I literally just finished this book a few minutes ago, so I have not by any means worked though all of my reactions to it yet. It is written in a very spare, emotionally distanced style, even though it deals with very emotional topics. It is a page-turner, an absorbing, fast read that keeps you anxious to find out what happens next -- but that seems almost incidental, besides the point. I thoroughly disliked the main character, David Lurie -- he is unbelievably arrogant and chauvinistic -- but that seemed less and less important as the novel went on, and totally irrelevant by the end. In fact, I don't think there is a single likable character anywhere in this book, not even Bev Shaw (she is admirable, I think, but not likable). But these characters and their lives have so much to say to the reader that their likability just doesn't even enter into it.
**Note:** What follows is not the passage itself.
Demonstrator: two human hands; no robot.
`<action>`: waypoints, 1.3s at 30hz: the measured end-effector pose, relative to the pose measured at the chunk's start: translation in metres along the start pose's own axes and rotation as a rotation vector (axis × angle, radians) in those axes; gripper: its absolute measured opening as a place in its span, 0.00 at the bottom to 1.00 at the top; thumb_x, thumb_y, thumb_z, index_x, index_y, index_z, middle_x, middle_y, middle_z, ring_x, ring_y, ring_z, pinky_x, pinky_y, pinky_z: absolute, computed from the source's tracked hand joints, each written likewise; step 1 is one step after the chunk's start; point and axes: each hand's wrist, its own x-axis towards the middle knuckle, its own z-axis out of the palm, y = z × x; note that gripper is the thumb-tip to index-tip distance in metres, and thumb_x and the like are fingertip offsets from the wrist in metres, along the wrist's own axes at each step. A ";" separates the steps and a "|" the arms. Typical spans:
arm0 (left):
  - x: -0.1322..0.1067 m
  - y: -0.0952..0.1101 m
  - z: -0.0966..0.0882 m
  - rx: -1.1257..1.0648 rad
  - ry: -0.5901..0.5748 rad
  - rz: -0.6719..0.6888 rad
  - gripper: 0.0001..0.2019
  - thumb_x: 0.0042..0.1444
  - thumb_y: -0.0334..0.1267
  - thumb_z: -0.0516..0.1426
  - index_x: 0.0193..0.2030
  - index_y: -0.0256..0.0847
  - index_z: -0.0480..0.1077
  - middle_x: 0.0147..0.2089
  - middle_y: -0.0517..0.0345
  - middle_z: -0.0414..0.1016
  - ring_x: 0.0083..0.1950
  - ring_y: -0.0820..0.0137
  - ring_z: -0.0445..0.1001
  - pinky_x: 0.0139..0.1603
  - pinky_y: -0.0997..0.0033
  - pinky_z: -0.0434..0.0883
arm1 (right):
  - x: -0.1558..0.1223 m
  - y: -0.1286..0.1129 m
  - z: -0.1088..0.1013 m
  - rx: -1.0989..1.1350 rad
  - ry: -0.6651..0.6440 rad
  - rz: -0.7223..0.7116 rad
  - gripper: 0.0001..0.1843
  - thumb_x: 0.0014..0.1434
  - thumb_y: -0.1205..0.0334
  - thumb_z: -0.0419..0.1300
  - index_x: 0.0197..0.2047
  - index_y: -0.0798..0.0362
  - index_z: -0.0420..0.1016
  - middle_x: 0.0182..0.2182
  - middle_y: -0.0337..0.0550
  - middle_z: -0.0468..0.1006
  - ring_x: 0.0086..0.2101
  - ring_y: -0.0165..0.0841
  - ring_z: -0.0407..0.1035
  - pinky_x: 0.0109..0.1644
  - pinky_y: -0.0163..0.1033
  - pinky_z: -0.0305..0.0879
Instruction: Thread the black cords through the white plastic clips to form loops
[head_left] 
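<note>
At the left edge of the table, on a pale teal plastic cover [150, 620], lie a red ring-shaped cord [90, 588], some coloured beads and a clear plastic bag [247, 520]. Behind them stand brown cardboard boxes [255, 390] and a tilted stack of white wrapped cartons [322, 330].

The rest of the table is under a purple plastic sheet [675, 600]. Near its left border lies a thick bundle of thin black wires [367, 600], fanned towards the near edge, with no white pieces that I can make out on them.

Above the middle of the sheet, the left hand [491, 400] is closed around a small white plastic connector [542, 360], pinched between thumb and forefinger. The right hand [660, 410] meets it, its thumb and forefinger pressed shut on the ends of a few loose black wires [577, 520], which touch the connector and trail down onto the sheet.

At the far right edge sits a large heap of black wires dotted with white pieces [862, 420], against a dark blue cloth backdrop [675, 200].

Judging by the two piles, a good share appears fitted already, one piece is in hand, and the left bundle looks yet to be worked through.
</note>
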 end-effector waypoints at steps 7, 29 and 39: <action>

This is an extremely complex book, with a lot going on -- I haven't even begun to unpack it all. At its core, it's about race, specifically about race relations in modern-day South Africa. But it also has a lot to do with gender politics and with animal rights (or, if not animal rights exactly, the treatment animals receive at the hands of human beings). Lucy, David's daughter, becomes the focal point for most of these issues, yet she, as a character, would eschew the whole notion of "issues". She doesn't deal in abstractions, only in the concrete necessities of daily life. She is -- all of these characters are -- hard to wrap your head around, hard to understand their motivations. Honestly, Lucy disturbed me even more than David disturbed me. David is an arrogant jackass who constantly romanticizes everything around him. Lucy, however, is a victim, a voluntary martyr. It is the role she has adopted for herself, the price she has decided she has to pay for being a white woman living in the South African countryside. She is powerless and oppressed -- not by other people, not by the society she lives in, but by herself. She may be trying to live a good life and be a good person, but I cannot imagine that anything good could possibly come out of the stance she chooses to take. She takes self-loathing to new and extreme levels, in my opinion.

So what is the disgrace that the title references? David's disgrace at the beginning of the book, being caught in an affair with a student? The disgrace Lucy feels from the rape? South Africa's disgraceful history of apartheid? The disgraceful behavior of the rapists and of Petrus, who is protecting them and may possibly have instigated the whole incident in the first place? Lucy's lack of self-respect? Her father's lack of empathy and connection with other human beings? Some other meaning I haven't considered yet? All of the above?

I don't know. But I know I will be thinking about this little novel for a long time to come. Haunting is, I think, the right word for it.